Il faudra un certain temps pour évaluer complètement les conséquences de la Loi antiterroriste sur mon travail. La responsabilité d'examiner les activités entreprises par le CST en vertu d'autorisations ministérielles est considérable. Ces autorisations étendront les activités du CST à de nouveaux domaines et, lorsqu'il donnera suite à cet élargissement de son mandat, je compte veiller à ce que l'organisme soit doté de politiques et de procédures appropriées, et qu'il les applique, afin de protéger la vie privée des Canadiens.

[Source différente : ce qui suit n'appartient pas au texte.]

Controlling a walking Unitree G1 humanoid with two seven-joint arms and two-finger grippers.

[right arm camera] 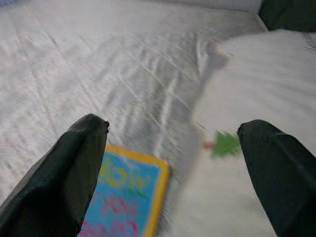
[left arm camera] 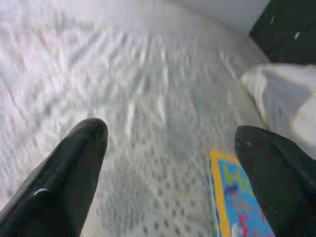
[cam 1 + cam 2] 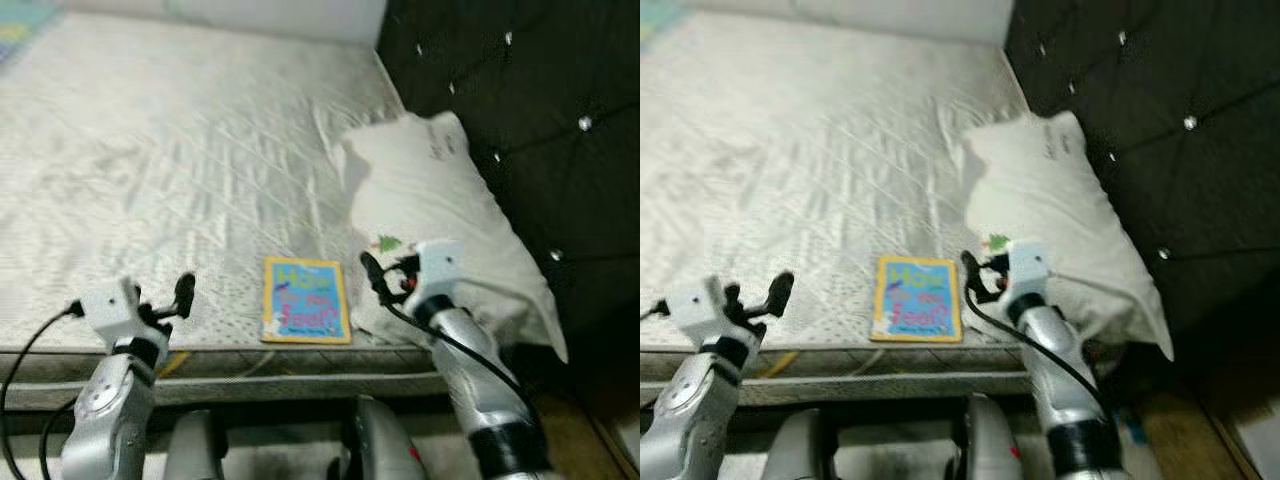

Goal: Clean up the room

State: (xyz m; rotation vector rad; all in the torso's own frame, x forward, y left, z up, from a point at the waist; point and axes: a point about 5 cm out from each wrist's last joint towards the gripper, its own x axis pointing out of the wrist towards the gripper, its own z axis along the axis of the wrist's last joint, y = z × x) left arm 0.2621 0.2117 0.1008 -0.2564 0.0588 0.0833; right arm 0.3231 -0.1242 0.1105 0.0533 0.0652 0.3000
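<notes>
The picture book (image 3: 306, 300) lies flat on the mattress (image 3: 180, 170), close to its near edge, between my two grippers and touching neither. My right gripper (image 3: 378, 276) hovers just beside the book's right edge, over the near lower corner of the pillow (image 3: 440, 200); in the right wrist view its two black fingers (image 1: 64, 177) stand wide apart with nothing between them, the book (image 1: 126, 202) showing low by one finger and the pillow (image 1: 256, 94) spreading under the other. My left gripper (image 3: 180, 295) hangs above the mattress edge, apart from the book on its left side, its fingers (image 2: 59, 177) likewise spread and empty, with the book's corner (image 2: 237, 197) just inside the far finger. Both silver forearms rise from below the bed frame, bent forward at the wrist so the fingers point out over the bed. The book is a thin one with a yellow border, a blue cover and large coloured lettering that the blur keeps me from reading fully. The pillow is white, rumpled, bears a small green mark (image 1: 226, 144) near its corner, and rests against the dark tufted headboard (image 3: 520, 90). The mattress cover is pale, quilted and creased.
</notes>
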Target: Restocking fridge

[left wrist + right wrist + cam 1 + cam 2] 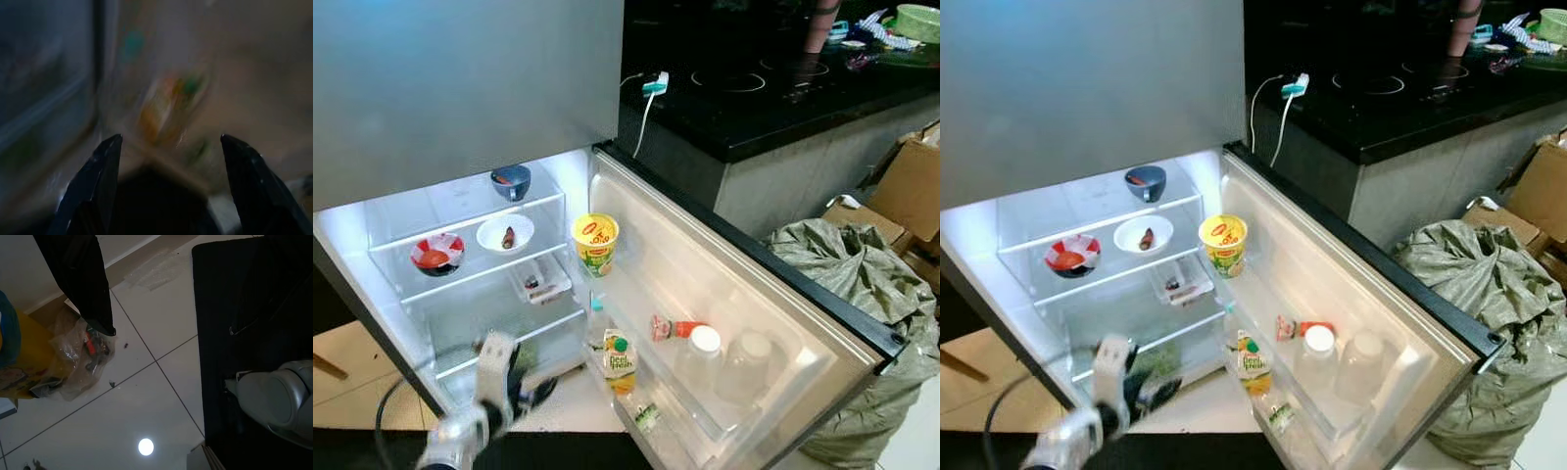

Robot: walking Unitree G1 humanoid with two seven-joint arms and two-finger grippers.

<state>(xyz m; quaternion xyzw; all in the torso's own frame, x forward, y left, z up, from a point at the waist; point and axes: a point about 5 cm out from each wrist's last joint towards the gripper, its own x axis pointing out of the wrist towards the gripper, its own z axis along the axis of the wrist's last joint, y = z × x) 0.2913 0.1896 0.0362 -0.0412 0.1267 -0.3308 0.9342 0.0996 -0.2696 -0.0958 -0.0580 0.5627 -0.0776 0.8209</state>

Le rôle du commissaire dans les causes faisant intervenir la défense de l'intérêt public est à certains égards comparable à la responsabilité que j'assume depuis le début à l'égard des plaintes relatives au CST, et je prévois que les mesures dont je dispose pour traiter celles-ci me permettront de réagir rapidement et de façon adéquate à toute préoccupation soulevée au sujet des activités exercées par le CST en vertu de la Loi sur la protection de l'information. Très peu de plaintes m'ont été présentées depuis que j'ai pris mes fonctions, en 1996. Il reste à voir si les nouvelles dispositions concernant la défense de l'intérêt public engendreront une activité additionnelle.

Le mandat du commissaire étant maintenant clairement établi par la loi, je n'aurai plus à débattre les mérites théoriques d'un régime d'examen du CST par rapport à un autre. Toutefois, le nouveau statut du commissaire en tant qu'institution gouvernementale permanente soulève une multitude de questions administratives pratiques qu'il faudra résoudre. En premier lieu, je devrai m'assurer que mon bureau dispose de ressources suffisantes pour examiner les activités élargies du CST. En outre, au cours des mois à venir, il faudra examiner d'autres questions, comme celle de la place de mon bureau au sein du gouvernement.